Once you have a foster child, know your boundaries for you and your family. I struggled with this immensely with my 13 yr old (you can read more of the progress of this in our foster journey, That's My Girl, Who will Stand? and I'm Back!). I have deep respect for other foster families that have pledged to their foster children, that their home would be their last stop. I SO desperately wanted to be that for her. Perhaps, if it were ten years down the road when my husband and I have had more experience and didn’t have two young children, it would have been different story… But in this situation, with a broken heart, I discovered “our line.”
What is your line?
You could end up having children come through your home with a variety of issues. When considering your line you need to consider you and your spouse’s needs as well as that of the other children living in your home, biological or current foster children. Think about all these people when you make this tough decision.
How much is too much? What if your kid runs away? Spews every word in the book at you? Throws your favorite piece of china that you inherited from your grandma, smashing it into a million pieces on the floor? Hurts another child in your home? I am certainly not painting everyday reality here, rather, I am trying to help you imagine the worst case scenario. If any of these things happened, would that be too much? There is no wrong answer here. Just be real. If it is too much, what is your plan of action? If that is not your line, what steps will your family take to get through that situation?
Look around your home and imagine worst case scenarios. This is difficult but important, so that:
1. You can take necessary steps to safeguard against that from ever taking place Example: In any home with kids it is probably not a good idea to have that original Tiffany Lamp sitting on a dainty table next to your couch. :) Take the necessary steps to protect important items that are breakable.
2. If anything were to happen you already have a plan of action to follow instead of responding out of shock, fear and raw emotion.
Have a heart to heart conversation with your spouse (or whoever your #1 support person is) to determine what exactly your line is, and from there, what your game plan would be. What do you do in that moment that “the line” is crossed? What do you do from that point forward? As a foster family, you will always have access to an emergency on call social worker who can walk you through tough situations. You also do have the right to put in a seven days notice, and in severe cases the agency can pull the child immediately and put them in respite until they find another suitable home. Please don’t take such a decision lightly. It is always hard on the child (and on you) to have to move again, yet sometimes there is no other choice. Whatever your plan of action is, run it through in your mind a million times so that if the crazy happens you can respond in a calm and loving way.
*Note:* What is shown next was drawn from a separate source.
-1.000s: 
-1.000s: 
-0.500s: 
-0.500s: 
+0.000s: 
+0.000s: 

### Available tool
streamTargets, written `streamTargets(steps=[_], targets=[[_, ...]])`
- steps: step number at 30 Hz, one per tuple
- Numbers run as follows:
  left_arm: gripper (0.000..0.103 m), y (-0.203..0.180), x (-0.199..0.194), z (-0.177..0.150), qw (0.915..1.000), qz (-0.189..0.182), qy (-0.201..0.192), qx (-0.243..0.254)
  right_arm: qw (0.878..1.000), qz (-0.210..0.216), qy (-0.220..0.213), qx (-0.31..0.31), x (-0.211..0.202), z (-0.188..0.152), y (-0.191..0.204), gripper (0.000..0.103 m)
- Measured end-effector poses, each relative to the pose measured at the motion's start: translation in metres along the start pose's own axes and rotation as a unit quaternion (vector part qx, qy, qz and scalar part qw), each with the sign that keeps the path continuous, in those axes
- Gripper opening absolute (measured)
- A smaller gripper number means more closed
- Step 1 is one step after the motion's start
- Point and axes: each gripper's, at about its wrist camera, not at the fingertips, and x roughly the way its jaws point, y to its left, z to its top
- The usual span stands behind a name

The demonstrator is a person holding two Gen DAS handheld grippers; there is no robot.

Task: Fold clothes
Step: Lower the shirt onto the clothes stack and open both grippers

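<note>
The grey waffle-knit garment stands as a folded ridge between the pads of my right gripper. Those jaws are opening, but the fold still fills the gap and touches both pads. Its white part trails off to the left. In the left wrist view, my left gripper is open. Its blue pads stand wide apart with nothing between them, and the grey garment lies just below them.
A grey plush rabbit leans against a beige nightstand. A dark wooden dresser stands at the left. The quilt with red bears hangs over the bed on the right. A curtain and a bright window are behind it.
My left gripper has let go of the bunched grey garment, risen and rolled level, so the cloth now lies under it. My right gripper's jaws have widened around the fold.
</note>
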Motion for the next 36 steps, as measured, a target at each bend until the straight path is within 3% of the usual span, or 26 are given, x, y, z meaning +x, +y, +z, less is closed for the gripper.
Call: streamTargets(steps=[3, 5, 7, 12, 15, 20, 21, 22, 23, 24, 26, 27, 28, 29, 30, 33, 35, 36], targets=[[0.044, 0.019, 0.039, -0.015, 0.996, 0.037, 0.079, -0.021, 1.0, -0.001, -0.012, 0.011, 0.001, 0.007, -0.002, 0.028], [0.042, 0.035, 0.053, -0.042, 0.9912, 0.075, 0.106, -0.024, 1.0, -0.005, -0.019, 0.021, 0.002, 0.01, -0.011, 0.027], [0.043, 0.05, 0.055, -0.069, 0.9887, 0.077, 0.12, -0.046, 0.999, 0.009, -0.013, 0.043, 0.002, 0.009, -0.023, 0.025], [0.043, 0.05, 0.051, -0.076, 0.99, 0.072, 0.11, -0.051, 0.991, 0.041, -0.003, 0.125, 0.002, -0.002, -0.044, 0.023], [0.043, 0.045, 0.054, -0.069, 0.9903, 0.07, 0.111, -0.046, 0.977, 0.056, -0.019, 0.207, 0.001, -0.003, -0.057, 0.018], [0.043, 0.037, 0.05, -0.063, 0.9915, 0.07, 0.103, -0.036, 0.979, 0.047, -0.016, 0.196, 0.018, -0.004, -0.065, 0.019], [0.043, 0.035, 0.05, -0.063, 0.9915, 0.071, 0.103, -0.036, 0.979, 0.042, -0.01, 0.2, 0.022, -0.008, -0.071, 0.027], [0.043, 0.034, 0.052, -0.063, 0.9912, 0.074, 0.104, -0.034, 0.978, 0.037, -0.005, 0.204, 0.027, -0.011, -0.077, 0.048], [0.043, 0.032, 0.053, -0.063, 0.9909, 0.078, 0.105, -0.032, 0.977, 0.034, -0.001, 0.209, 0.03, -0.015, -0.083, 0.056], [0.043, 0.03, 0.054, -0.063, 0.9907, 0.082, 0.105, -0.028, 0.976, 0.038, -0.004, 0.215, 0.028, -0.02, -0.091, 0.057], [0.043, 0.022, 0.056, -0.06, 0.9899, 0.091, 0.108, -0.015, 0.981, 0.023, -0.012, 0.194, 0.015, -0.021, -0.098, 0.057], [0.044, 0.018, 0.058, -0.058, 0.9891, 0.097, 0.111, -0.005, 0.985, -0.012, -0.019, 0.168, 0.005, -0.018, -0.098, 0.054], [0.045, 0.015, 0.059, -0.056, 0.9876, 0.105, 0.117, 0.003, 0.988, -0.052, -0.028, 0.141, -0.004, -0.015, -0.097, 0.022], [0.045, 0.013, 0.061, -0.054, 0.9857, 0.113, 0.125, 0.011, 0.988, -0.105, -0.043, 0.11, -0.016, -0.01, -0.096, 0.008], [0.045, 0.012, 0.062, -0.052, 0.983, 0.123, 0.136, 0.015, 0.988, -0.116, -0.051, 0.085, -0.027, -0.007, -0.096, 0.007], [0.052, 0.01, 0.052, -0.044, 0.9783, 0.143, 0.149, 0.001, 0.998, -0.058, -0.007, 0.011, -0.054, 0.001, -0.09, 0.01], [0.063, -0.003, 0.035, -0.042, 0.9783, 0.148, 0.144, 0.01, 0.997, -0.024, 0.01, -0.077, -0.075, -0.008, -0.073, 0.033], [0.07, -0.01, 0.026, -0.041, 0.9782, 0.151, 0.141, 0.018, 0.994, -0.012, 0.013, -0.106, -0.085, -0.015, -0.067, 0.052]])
I hope today's post didn't scare you away. As I said before, foster kids are just kids that need someone to love them, believe in them, walk with them. If these scenarios even occur, most are the result of a lifetime of adults breaking their trust. After having that as your foundation, it is terrifying to bond and you will see them do what they can to test you, to push you away, to safeguard themselves so they won't get hurt again. If you can walk that line and see them through to the other side you will be the blessed witness of the most beautiful of transformations.
Whatever your line is, please move forward, informed (which I hope I was able to do some of here), prepared and supported.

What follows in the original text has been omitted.